Depuis le 1er mai 2026, une free party illégale se tient sur un terrain militaire du Cher, réunissant plus de 20 000 participants. La gendarmerie nationale annonce que la fête se poursuit mais que les festivaliers quittent progressivement les lieux. Lundi après-midi, la préfecture dénombre encore environ 5 000 personnes sur place, contre les 20 000 initiaux.

Ce qu'il faut retenir

  • Plus de 20 000 participants à la free party dans le Cher depuis le 1er mai.
  • Environ 5 000 personnes restent sur place selon la préfecture.
  • 63 armes saisies, 3 578 PV dressés, 5 personnes en garde à vue et 151 verbalisations pour détention de stupéfiants.
  • 4 personnes hospitalisées en urgence absolue sur les 87 prises en charge par les secours.

Surveillance et attente

Le maire de Bengy-sur-Craon constate que certains festivaliers quittent les lieux, mais l'incertitude demeure sur la durée de la fête. La gestion au jour le jour est de mise, avec des transports scolaires suspendus et des perturbations pour les habitants.
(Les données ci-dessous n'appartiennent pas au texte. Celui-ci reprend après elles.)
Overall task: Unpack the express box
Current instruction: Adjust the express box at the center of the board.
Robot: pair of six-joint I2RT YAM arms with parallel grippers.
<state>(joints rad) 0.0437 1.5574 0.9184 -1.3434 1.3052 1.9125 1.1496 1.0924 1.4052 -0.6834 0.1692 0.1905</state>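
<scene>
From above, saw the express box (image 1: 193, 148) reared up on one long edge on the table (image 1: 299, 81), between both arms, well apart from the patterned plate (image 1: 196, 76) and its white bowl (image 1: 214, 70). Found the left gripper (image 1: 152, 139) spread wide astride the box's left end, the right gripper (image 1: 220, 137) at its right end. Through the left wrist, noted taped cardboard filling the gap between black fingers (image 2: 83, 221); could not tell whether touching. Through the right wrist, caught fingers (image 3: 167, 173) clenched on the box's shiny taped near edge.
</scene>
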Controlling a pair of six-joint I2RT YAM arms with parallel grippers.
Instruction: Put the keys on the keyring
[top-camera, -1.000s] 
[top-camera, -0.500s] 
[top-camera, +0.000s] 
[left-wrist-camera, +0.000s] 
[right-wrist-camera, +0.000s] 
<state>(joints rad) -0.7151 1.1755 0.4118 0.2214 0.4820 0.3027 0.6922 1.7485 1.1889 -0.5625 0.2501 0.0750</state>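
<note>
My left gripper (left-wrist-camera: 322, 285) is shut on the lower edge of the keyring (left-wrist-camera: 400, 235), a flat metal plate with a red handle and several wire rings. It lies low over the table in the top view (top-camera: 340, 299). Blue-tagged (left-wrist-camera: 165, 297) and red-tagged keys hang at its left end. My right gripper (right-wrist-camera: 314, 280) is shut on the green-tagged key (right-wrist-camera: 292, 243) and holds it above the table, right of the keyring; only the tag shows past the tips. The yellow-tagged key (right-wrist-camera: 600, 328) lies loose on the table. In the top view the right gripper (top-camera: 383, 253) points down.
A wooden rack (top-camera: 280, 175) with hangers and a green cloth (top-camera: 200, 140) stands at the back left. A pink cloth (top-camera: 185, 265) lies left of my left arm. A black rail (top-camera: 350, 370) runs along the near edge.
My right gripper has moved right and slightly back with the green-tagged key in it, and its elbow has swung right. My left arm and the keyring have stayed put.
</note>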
Les autorités préparent une possible évacuation, renforcées par la présence de camions de gendarmerie autour du site.

Contexte tendu

L'ambiance évolue alors que des détonations pourraient être entendues au loin en raison de la reprise des essais militaires sur le terrain. La gendarmerie signale des dégradations et une dangerosité confirmée par la découverte d'un obus. Malgré tout, les festivaliers maintiennent l'ambiance festive sous haute surveillance.

Et maintenant ?

La question demeure quant à la fin de la free party et aux mesures d'évacuation éventuelles. Les autorités devront gérer la situation de manière sécurisée et anticipée pour mettre un terme à l'événement illégal.